Hyundai has a lot of irons in the fire. Between it and Kia, its subsidiary, it controls 75 percent of the Korean home market, and its sales are burgeoning in China, India, and other emerging markets. In fact, the United States comprises only 20 percent of Hyundai’s worldwide sales, so it’s little surprise that Hyundai decided, at least for now, not to launch a luxury sales channel here like Toyota and Nissan did two decades ago.

Instead, it is essentially dipping its toe into the luxury-car waters with the Genesis. If it is a success, more luxury products are likely to follow, and Hyundai co-chairman and CEO Dong-Jin Kim does not rule out the possibility of a luxury arm for the future: “Some day, when we are strong enough. But for now, we have concluded that a separate premium brand is premature.”

This means that, at least for the time being, the Genesis does without some of the baubles of the luxury-car establishment. No optional all-wheel drive. No direct injection or variable valve lift for the engines, no air suspensions or dual-clutch gearboxes, and more than likely, no special dealer treatment, just “a special, well-decorated corner [of the showroom] to display the Genesis,” says Kim. Hyundai Motor America will, however, take pains to ensure that salespeople more accustomed to pushing Elantras and Sonatas out the door are properly trained to sell the Genesis and to deal with its potential customer base.

That customer base, if Hyundai’s research proves accurate, will be a disparate group. “We will get people who normally graduate from an Accord type of car and make the leap to a luxury brand,” says Joel Ewanick, Hyundai Motor America’s vice-president of marketing, “but we’ll also get people coming down from the luxury brands. We already get buyers like that for the Azera, people who do a lot of research on cars who then realize, ‘this [a Hyundai] is a car that hasn’t been on my radar screen, but should have been.’?” As for pricing, Hyundai is positioning the Genesis squarely on top of the BMW 3-series and the Mercedes C-class, meaning the V-6 model starts at about $33,000 and stretches up near the V-8 model’s starting price of $38,000. Fully optioned, the V-8 will be priced in the mid-$40,000s. Bold strokes, these, since in reality the Genesis is also going to be cross-shopped with the Pontiac G8 and the 3.5-liter Chrysler 300C, which start at $27,595 and $29,290, respectively, and since Hyundai has yet to prove itself over the long haul in J. D. Power surveys and in resale values, although there has been recent progress on those fronts.

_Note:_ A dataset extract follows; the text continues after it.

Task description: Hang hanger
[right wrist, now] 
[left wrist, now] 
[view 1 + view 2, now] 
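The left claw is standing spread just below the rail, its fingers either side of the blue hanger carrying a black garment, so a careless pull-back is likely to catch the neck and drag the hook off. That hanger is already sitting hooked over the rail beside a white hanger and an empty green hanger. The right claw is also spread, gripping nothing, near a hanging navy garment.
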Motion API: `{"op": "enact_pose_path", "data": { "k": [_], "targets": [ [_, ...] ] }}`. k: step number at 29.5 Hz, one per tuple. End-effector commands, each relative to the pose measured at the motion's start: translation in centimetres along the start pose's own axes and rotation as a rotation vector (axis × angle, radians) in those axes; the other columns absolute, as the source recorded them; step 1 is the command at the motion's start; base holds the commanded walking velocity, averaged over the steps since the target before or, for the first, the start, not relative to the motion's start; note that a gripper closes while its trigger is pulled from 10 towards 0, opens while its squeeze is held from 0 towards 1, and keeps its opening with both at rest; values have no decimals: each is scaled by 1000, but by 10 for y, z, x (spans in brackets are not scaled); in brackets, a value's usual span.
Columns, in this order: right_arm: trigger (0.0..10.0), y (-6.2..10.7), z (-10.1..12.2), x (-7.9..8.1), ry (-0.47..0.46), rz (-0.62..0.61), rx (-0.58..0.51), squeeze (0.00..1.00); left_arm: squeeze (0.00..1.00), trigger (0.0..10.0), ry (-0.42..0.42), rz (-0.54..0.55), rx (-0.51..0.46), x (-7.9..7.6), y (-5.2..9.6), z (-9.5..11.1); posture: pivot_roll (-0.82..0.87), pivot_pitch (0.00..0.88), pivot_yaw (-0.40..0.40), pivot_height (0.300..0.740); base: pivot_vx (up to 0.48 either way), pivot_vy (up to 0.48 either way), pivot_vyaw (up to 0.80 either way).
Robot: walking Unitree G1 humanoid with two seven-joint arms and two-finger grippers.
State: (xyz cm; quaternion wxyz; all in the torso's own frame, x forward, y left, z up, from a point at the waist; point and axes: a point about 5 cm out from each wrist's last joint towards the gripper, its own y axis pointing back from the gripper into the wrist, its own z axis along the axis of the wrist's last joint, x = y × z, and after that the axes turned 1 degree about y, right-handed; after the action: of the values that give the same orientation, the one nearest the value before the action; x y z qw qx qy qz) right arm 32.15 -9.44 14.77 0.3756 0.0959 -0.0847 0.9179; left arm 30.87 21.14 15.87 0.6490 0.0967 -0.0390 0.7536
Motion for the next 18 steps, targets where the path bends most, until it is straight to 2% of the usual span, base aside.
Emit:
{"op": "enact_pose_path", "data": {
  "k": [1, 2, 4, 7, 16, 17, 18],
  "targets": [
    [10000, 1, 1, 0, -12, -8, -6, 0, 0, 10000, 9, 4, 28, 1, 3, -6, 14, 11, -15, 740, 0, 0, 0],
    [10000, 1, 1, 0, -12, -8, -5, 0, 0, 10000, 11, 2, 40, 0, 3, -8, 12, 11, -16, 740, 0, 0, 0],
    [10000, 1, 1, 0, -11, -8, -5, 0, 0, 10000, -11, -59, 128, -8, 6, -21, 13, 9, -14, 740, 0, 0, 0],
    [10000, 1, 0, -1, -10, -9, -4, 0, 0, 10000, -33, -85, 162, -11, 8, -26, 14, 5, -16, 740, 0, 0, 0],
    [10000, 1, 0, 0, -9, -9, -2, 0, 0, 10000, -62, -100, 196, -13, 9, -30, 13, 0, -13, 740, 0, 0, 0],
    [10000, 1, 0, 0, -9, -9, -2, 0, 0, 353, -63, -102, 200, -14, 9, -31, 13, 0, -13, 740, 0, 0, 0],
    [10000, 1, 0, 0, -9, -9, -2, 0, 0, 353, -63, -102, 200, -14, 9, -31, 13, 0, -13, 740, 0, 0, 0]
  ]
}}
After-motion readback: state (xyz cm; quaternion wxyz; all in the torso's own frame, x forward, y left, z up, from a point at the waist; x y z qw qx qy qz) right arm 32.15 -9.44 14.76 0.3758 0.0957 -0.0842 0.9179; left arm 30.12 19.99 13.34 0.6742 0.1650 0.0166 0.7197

Hyundai might not be entering the luxury-car world with a new brand and shiny new dealerships, but there is nothing tentative about the Genesis itself, a car that represents the most ambitious engineering undertaking ever for the Korean automaker. Hyundai is a company that is very much looking forward but is also keenly aware of how far it has come. It didn’t even have the wherewithal to build its own engine until 1991, when it introduced its Alpha four-cylinder and no longer had to license engines from Mitsubishi. Now, here it is making its own, high-powered V-8 engine. The company insists that it will make money on every Genesis it sells, unlike Toyota, which sold its first Lexus cars at a loss to establish its luxury-car bonafides. In Hyundai’s case, it’s clear that, while the Genesis is a commodity product that will increase the bottom line, it’s also an emotional milestone for the company, a way to mark its place in the world. And there’s no need to apologize for that.